Many might be wondering how the proposed Qualified Residential Mortgage (QRM) Rule will affect community banks. In the short term, we don’t expect much, if any, effect at all. I know, I know, how can something we’ve heard so much complaining about have such little impact? Well, it has to do with the rule’s target and some very friendly exemptions.
From a 10,000-foot view the QRM requirements are as follows:
- An entity will be required to retain at least 5 percent of the credit risk for any asset the entity transfers, sells or conveys to a third party by issuing an asset-backed security; and,
- Prohibits an entity from directly or indirectly hedging or otherwise transferring the credit risk that is required to be retained by the QRM rule.
On the surface the QRM rule targets/covers any residential mortgage loan used as collateral in connection with asset-backed securities. I’m sure I just lost many of you so let’s over-simplify this:
- First, the QRM rule will not apply to any portfolio or “in-house” residential mortgage loans. Why? Because 100% of the credit risk is already retained. This means those banks who only make portfolio loans and/or do not sell any residential mortgage loans to investors are outside the scope of the QRM rule. If so, congratulations, you may stop reading!

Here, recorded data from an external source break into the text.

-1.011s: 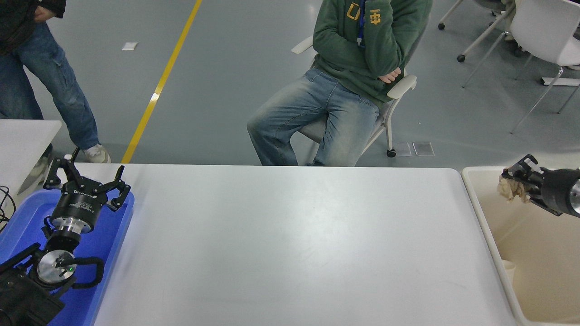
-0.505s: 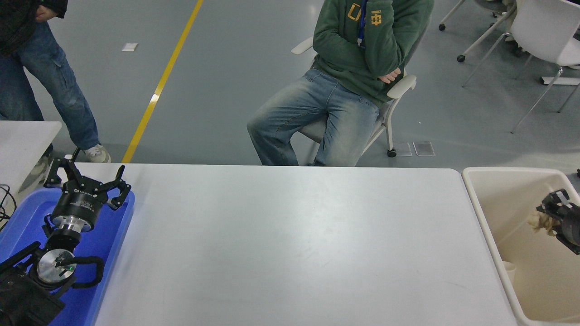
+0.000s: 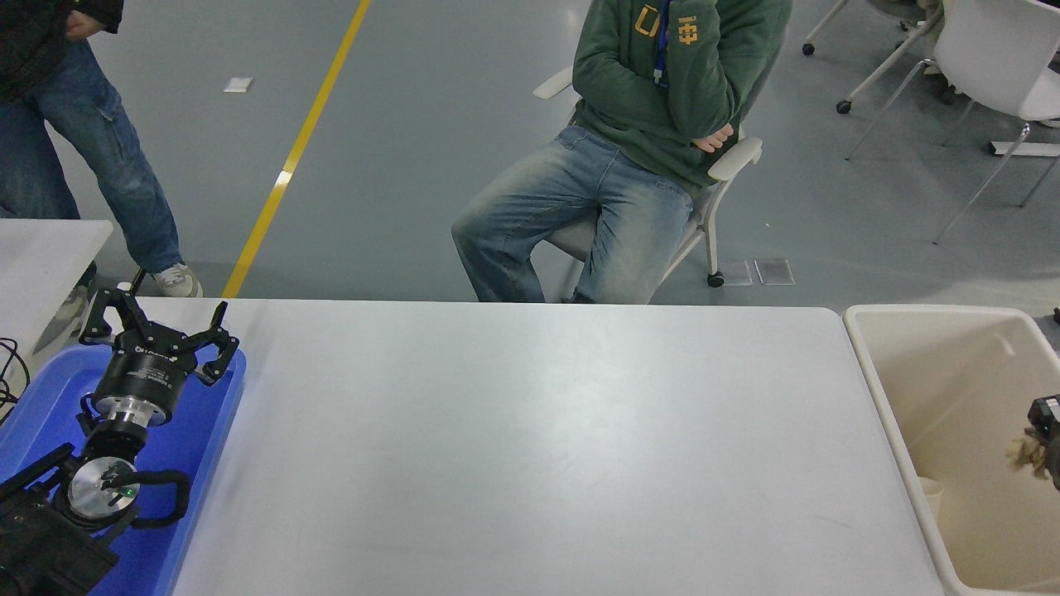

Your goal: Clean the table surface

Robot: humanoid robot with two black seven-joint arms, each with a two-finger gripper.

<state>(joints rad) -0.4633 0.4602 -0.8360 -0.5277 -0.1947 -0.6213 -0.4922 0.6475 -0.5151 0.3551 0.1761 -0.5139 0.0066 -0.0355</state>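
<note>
1. Since a second ago the right gripper (image 3: pixel 1045 430) has pulled back toward the right edge and sunk lower over the beige bin (image 3: pixel 878 389); only a sliver of it shows now, where before the whole claw reached in above the bin's far rim.
2. A crumpled tan wad (image 3: pixel 1025 454) sits right against that claw, on its left side. The claw appears clenched on the wad, though most of it is cut off by the picture's edge.
3. Below and left of the right claw, a small pale cup (image 3: pixel 929 492) rests inside the bin against its near-left wall.
4. The table surface (image 3: pixel 530 447) lies to the left of the right claw, stretching from the bin's rim across to the left gripper (image 3: pixel 157 331).
5. That left gripper is parked at the lower left with its fingers spread apart, holding nothing, and hangs over the blue plastic tray (image 3: pixel 199 463).
6. Left of and beyond the left claw, a small white table corner (image 3: pixel 41 248) shows.
7. Beyond the big table, far from both claws, a person in a green hoodie (image 3: pixel 662 74) sits on a white chair (image 3: pixel 729 165) with arms folded.
8. Another person in jeans (image 3: pixel 99 141) stands at the upper left, past the left claw.
</note>
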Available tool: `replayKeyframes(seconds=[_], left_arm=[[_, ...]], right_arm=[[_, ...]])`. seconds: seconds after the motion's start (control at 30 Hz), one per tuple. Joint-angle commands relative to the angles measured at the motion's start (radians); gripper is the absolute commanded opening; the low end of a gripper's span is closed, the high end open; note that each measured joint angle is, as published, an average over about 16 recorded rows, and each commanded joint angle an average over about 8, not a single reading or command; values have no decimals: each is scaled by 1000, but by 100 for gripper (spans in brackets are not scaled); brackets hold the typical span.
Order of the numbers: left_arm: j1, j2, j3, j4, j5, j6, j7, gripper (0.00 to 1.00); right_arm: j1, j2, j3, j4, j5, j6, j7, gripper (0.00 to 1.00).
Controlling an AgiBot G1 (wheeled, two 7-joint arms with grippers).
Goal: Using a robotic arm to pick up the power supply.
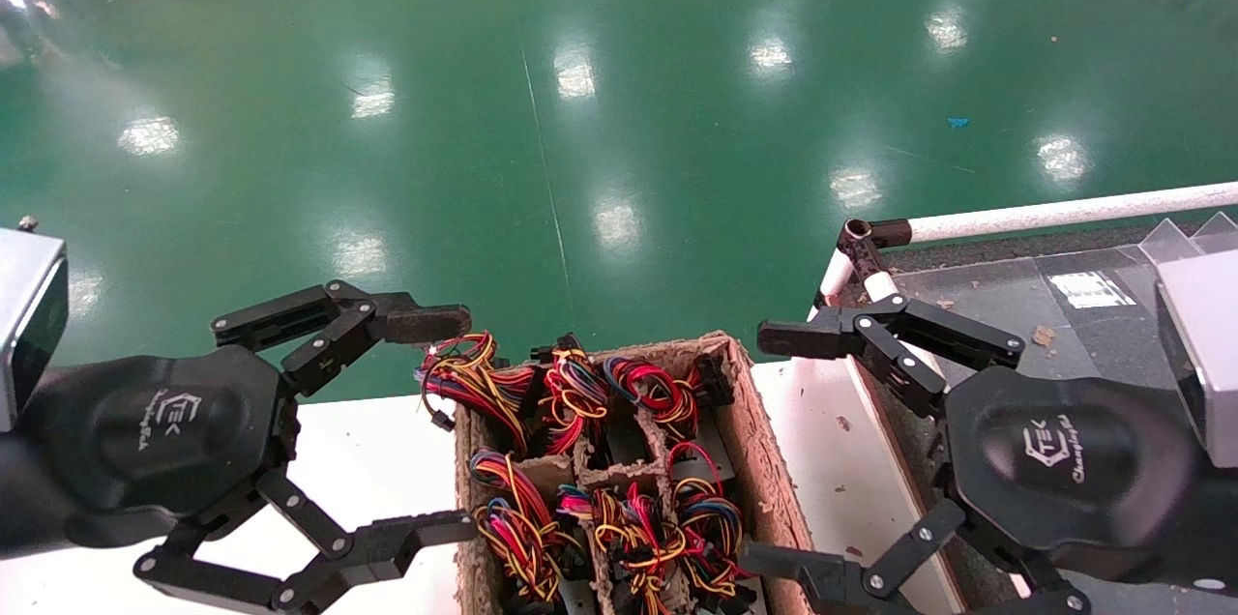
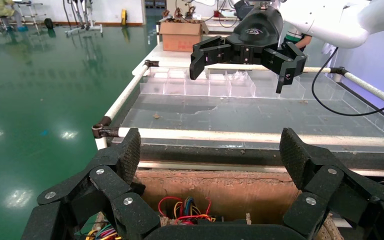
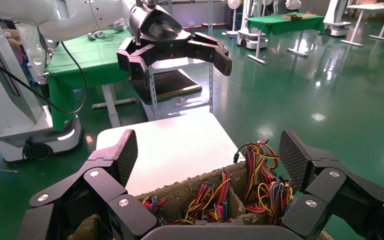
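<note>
Several power supplies (image 1: 633, 523) stand in a brown pulp box (image 1: 769, 470). Their looped red, yellow, blue and black wire bundles (image 3: 267, 182) fill the compartments and hide most of the grey bodies. My right gripper (image 1: 769, 447) hovers at the box's right side, open, with nothing between its fingers (image 3: 210, 152). My left gripper (image 1: 455, 424) hovers at the box's left side, also open and empty (image 2: 211, 152). Each wrist view shows the other gripper facing it across the box: the right gripper (image 2: 241, 70) and the left gripper (image 3: 180, 67).
The box sits on a white table (image 1: 368, 441). To its right is a dark tray bed with clear dividers (image 2: 220, 85), framed by a white tube rail (image 1: 1064, 209). Green floor (image 1: 580, 112) lies beyond. A cardboard carton (image 2: 180, 35) stands far off.
</note>
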Motion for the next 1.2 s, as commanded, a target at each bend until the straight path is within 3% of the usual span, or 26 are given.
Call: replayKeyframes(seconds=[0.03, 1.2], left_arm=[[0, 0, 0, 0, 0, 0, 0, 0], [0, 0, 0, 0, 0, 0, 0, 0]], right_arm=[[0, 0, 0, 0, 0, 0, 0, 100], [0, 0, 0, 0, 0, 0, 0, 100]])
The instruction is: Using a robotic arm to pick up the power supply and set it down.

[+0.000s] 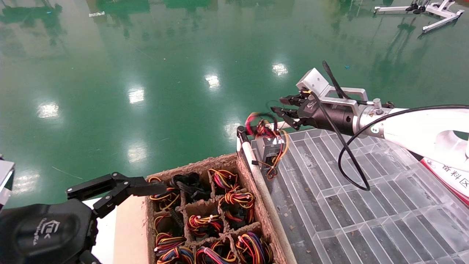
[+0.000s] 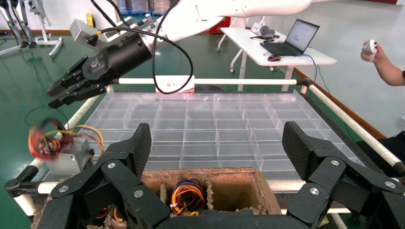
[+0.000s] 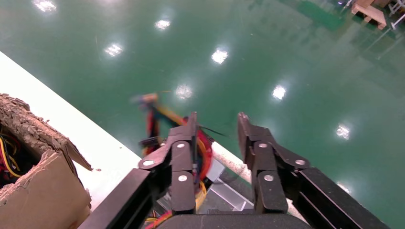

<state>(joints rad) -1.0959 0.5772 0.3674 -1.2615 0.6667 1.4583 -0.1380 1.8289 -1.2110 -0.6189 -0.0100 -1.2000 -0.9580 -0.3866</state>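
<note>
The power supply [image 1: 269, 147], a small grey box topped with red, yellow and black wires, stands upright and blurred in the near left corner of the clear compartment tray [image 1: 366, 205]. My right gripper [image 1: 277, 104] hovers just above and to the right of it, open, with nothing between the fingers. In the right wrist view the gripper [image 3: 217, 117] is open, and the wires [image 3: 155, 121] lie beyond one finger. The left wrist view shows the power supply [image 2: 67, 156] below the right gripper [image 2: 53, 97]. My left gripper [image 1: 146, 187] [image 2: 217, 143] hangs open over the cardboard box [image 1: 198, 163].
The cardboard box [image 2: 267, 191] holds several compartments of coloured wire bundles. A white rail [image 1: 263, 194] edges the tray [image 2: 215, 114]. A red and white label [image 1: 450, 176] sits at the right. Beyond lie green floor, a table with a laptop [image 2: 293, 38] and a person's arm [image 2: 387, 67].
</note>
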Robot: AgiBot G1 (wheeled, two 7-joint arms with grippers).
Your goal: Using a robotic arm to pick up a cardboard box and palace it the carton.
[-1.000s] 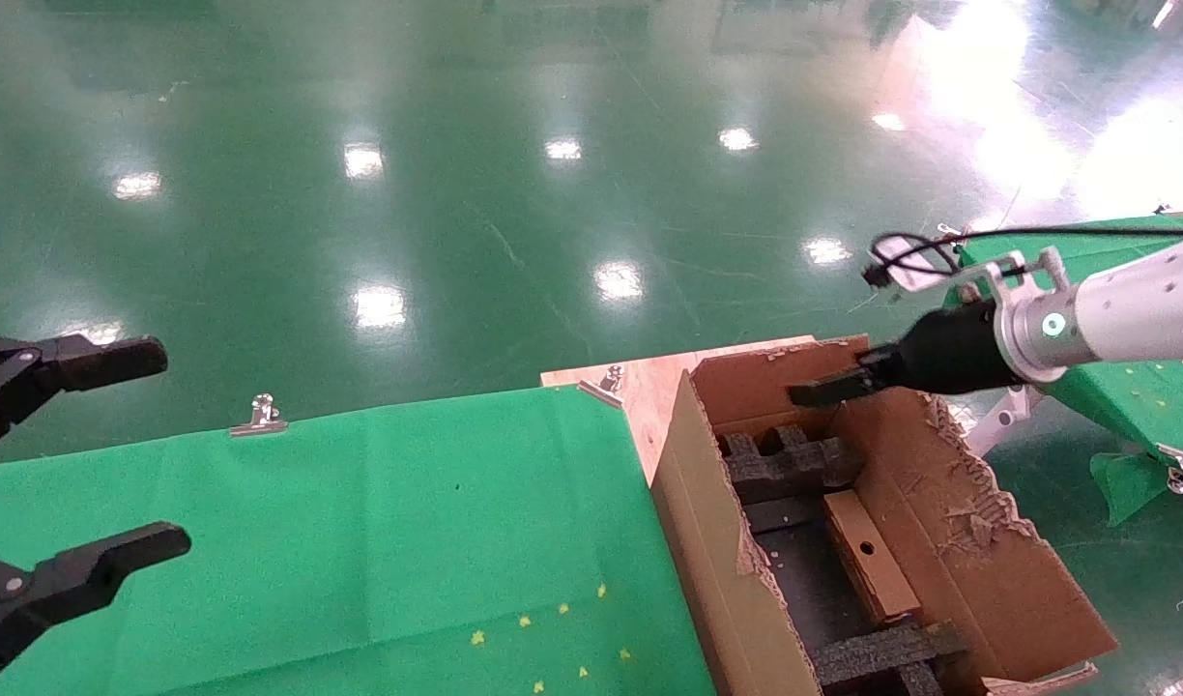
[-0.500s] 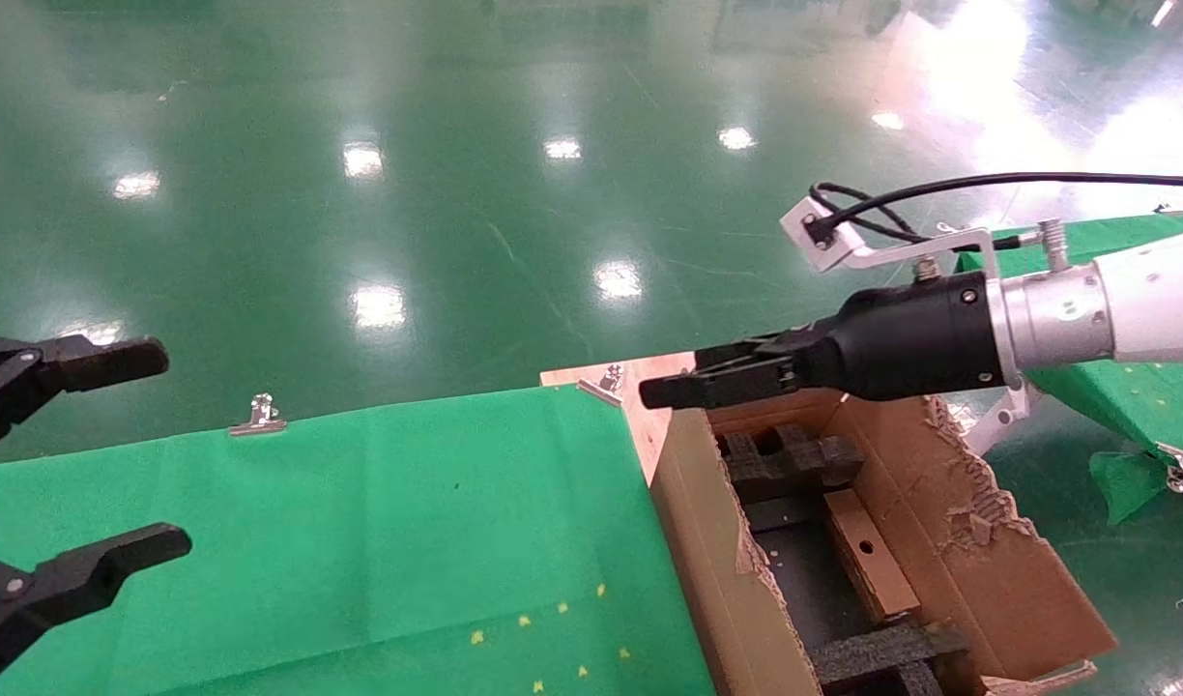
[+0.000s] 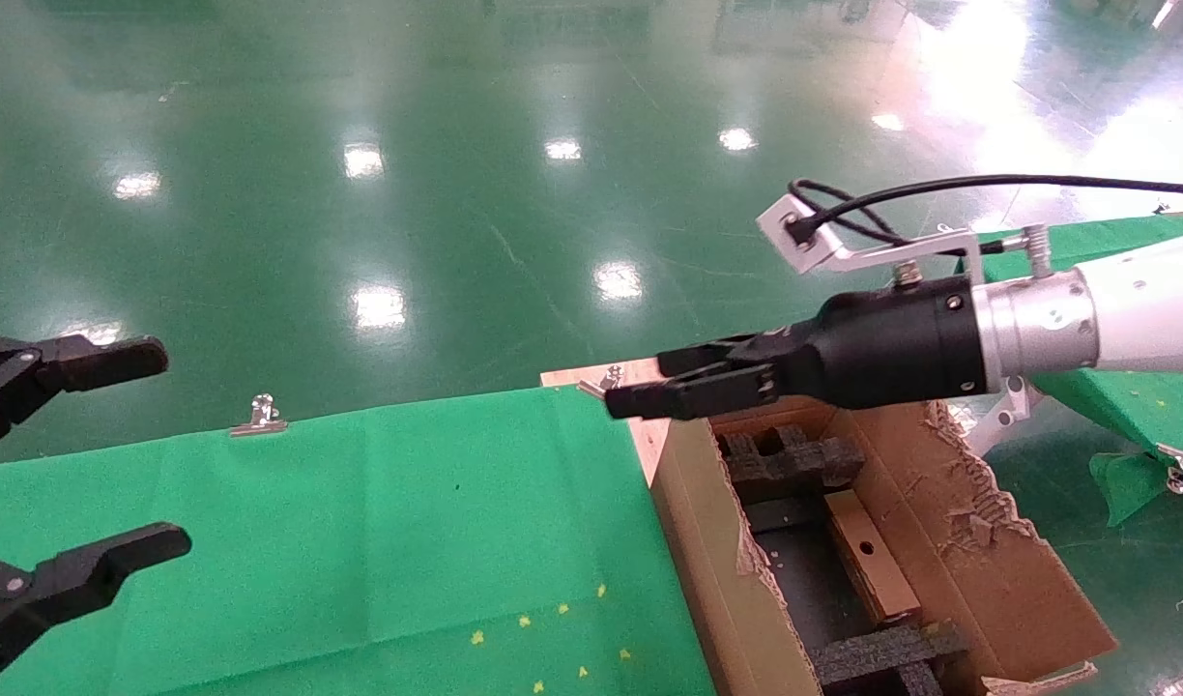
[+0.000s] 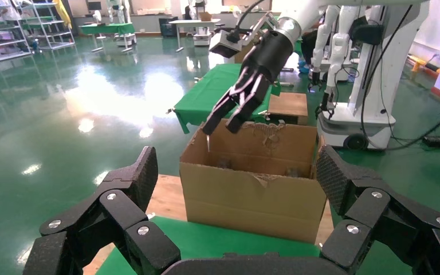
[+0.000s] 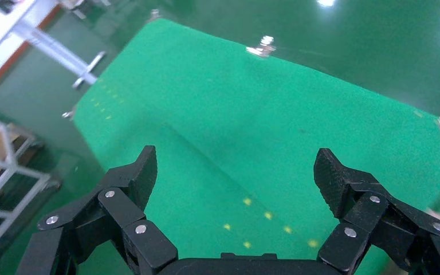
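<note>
R gripper [image 3: 649, 385] moved further left since 0.5 s ago, now past carton [image 3: 727, 570] edge, spread, holding nothing. Box [image 3: 867, 565] lies inside carton. L gripper [image 3: 70, 464] parked, spread; arm cut off.

one carton [image 3: 949, 541], one cardboard box [image 3: 867, 565], two grippers

No readable text anywhere in my views.

I find no lettering, label, brand or number on the carton [image 3: 707, 541], on the small cardboard box [image 3: 867, 565] lying inside it, or on the green cloth [image 3: 360, 541]. The yellow marks [image 3: 562, 633] on that cloth are plain spots, not characters. The white arm [image 3: 1147, 304] carries no legible marking from here either.
</note>
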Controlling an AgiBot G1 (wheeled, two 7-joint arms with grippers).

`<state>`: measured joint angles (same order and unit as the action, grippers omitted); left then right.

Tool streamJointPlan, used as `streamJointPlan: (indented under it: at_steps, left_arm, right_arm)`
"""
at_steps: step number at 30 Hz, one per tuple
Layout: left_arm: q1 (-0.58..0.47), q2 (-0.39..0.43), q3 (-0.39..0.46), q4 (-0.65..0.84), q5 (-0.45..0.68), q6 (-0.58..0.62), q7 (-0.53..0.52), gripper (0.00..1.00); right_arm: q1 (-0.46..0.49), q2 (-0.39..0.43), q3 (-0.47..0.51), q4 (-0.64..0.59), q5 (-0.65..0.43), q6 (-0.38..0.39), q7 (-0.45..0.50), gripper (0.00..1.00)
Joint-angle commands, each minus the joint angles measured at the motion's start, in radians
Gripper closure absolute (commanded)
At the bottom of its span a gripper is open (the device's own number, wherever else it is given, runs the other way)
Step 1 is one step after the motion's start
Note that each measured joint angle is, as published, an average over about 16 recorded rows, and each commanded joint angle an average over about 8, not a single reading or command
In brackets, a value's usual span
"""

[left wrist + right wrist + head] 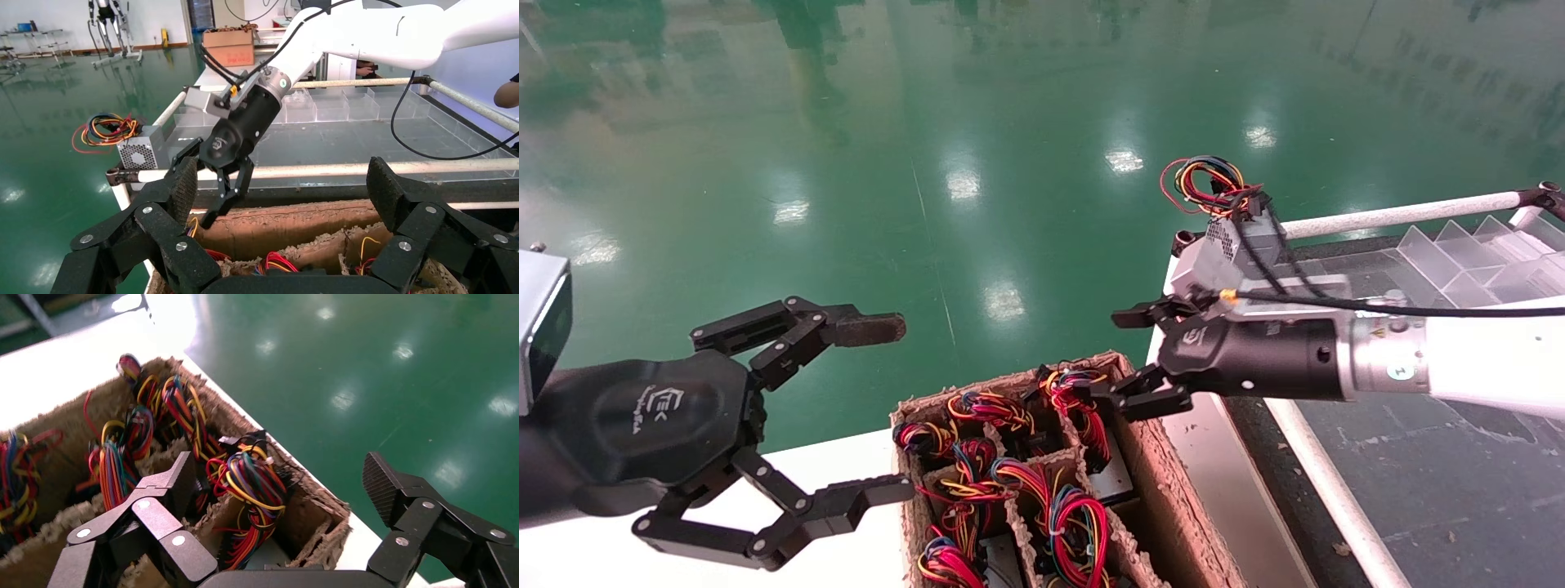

- If you’re still reading it means your bank makes and sells residential mortgage loans to investors. At this point there’s still good news due to a couple of friendly exemptions. First, loans meeting Regulation Z’s Qualified Mortgage status will be exempt. Second, residential mortgage loans such as Fannie Mae, Freddie Mac and similar government agencies will be exempt from the QRM rule, for now. As you may know there is a political push to “wind down” Fannie Mae, Freddie Mac and similar government backed programs. If that happens, the exemption will go away.
So what’s left? Residential mortgage loans made and sold to private investors. If you make these, then you need to be aware of and understand the proposed QRM risk retention rules.